Market Analysis III(LeetCode 2922):

Problem

Table: Users

+----------------+---------+
| Column Name    | Type    |
+----------------+---------+
| seller_id      | int     |
| join_date      | date    |
| favorite_brand | varchar |
+----------------+---------+
seller_id is column of unique values for this table.
This table contains seller id, join date, and favorite brand of sellers.

Table: Items

+---------------+---------+
| Column Name   | Type    |
+---------------+---------+
| item_id       | int     |
| item_brand    | varchar |
+---------------+---------+
item_id is the column of unique values for this table.
This table contains item id and item brand.

Table: Orders

+---------------+---------+
| Column Name   | Type    |
+---------------+---------+
| order_id      | int     |
| order_date    | date    |
| item_id       | int     |
| seller_id     | int     |
+---------------+---------+
order_id is the column of unique values for this table.
item_id is a foreign key to the Items table.
seller_id is a foreign key to the Users table.
This table contains order id, order date, item id and seller id.

Write a solution to find the top seller who has sold the highest number of unique items with a different brand than their favorite brand. If there are multiple sellers with the same highest count, return all of them.

Return the result table ordered by seller_id in ascending order.

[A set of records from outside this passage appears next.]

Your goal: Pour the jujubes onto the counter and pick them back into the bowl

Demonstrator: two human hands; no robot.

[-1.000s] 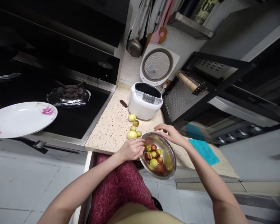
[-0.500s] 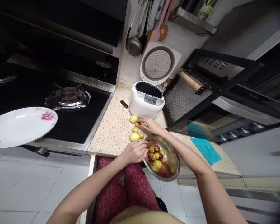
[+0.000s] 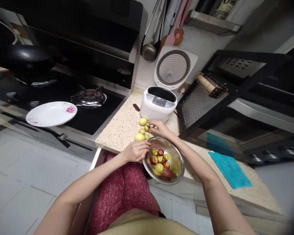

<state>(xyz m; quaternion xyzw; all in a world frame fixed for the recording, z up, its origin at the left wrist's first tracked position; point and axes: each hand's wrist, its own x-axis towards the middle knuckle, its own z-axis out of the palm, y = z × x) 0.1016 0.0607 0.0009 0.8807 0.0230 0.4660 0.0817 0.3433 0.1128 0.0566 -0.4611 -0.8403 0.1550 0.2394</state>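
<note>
My left hand (image 3: 137, 151) grips the rim of a steel bowl (image 3: 177, 161), its fingers closed on the edge nearest the counter. The bowl is tilted towards me, with several jujubes (image 3: 159, 167) inside, some yellow-green and some patched reddish brown. My right hand (image 3: 159, 127) reaches over the bowl to the counter, its fingertips closed about a brown-patched jujube (image 3: 147, 128). Beside it lies a loose row of yellow-green jujubes (image 3: 139, 137), between the bowl and the rice cooker (image 3: 155, 112).
The rice cooker's lid (image 3: 173, 68) stands up. A flowered white plate (image 3: 50, 114) sits at the hob's front edge, near a burner (image 3: 89, 97). A blue cloth (image 3: 230, 169) lies on the right, below a black oven (image 3: 235, 130). Ladles (image 3: 148, 52) hang on the wall.
The view has swung left, bringing a wok into sight. Both hands keep nearly the same place, the left at the bowl's rim, the right at the same jujube.
</note>
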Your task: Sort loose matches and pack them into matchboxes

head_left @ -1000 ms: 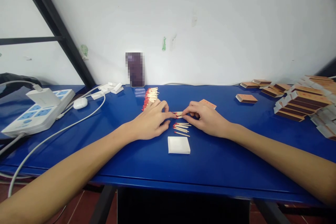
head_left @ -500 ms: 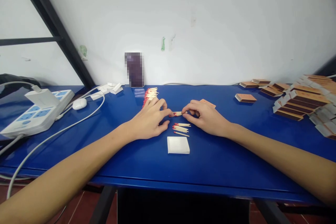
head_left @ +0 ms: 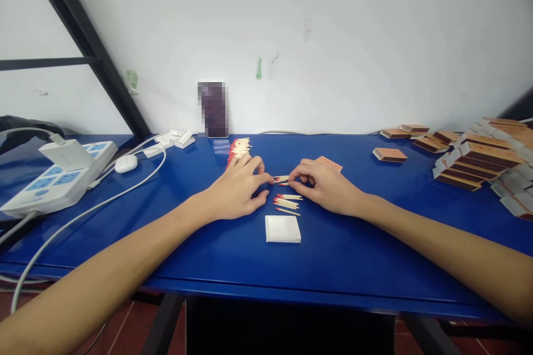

The result format is in the following example.

 

Example 1:

Input: 
Users table:
+-----------+------------+----------------+
| seller_id | join_date  | favorite_brand |
+-----------+------------+----------------+
| 1         | 2019-01-01 | Lenovo         |
| 2         | 2019-02-09 | Samsung        |
| 3         | 2019-01-19 | LG             |
+-----------+------------+----------------+
Orders table:
+----------+------------+---------+-----------+
| order_id | order_date | item_id | seller_id |
+----------+------------+---------+-----------+
| 1        | 2019-08-01 | 4       | 2         |
| 2        | 2019-08-02 | 2       | 3         |
| 3        | 2019-08-03 | 3       | 3         |
| 4        | 2019-08-04 | 1       | 2         |
| 5        | 2019-08-04 | 4       | 2         |
+----------+------------+---------+-----------+
Items table:
+---------+------------+
| item_id | item_brand |
+---------+------------+
| 1       | Samsung    |
| 2       | Lenovo     |
| 3       | LG         |
| 4       | HP         |
+---------+------------+
Output: 
+-----------+-----------+
| seller_id | num_items |
+-----------+-----------+
| 2         | 1         |
| 3         | 1         |
+-----------+-----------+
Explanation: 
- The user with seller_id 2 has sold three items, but only two of them are not marked as a favorite. We will include a unique count of 1 because both of these items are identical.
- The user with seller_id 3 has sold two items, but only one of them is not marked as a favorite. We will include just that non-favorite item in our count.
Since seller_ids 2 and 3 have the same count of one item each, they both will be displayed in the output.